The expected result is an exact restatement of the data, free of pictures.

§ Raw data
== == ==
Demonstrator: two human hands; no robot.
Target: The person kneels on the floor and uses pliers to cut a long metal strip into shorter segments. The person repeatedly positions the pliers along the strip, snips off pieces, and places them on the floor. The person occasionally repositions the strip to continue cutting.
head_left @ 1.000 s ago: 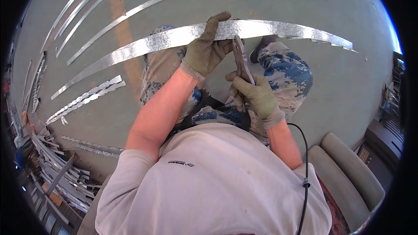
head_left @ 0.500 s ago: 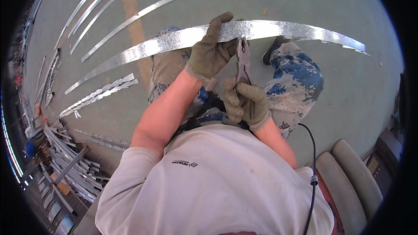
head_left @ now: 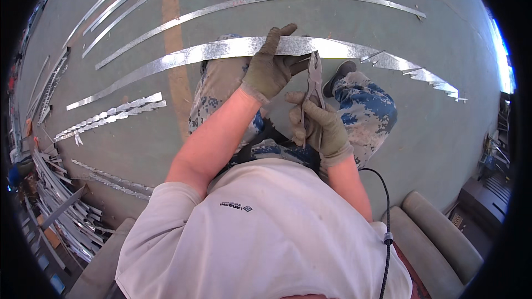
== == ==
§ Written response
Demonstrator: two human hands; no robot.
Target: The person kneels on the floor and uses pliers to cut a long metal strip into shorter segments. The person repeatedly positions the pliers along the strip, snips off pieces, and places them on the floor. The person occasionally repositions the strip to continue cutting.
head_left @ 1.000 s ago: 
head_left @ 0.500 s ago: 
head_left @ now: 

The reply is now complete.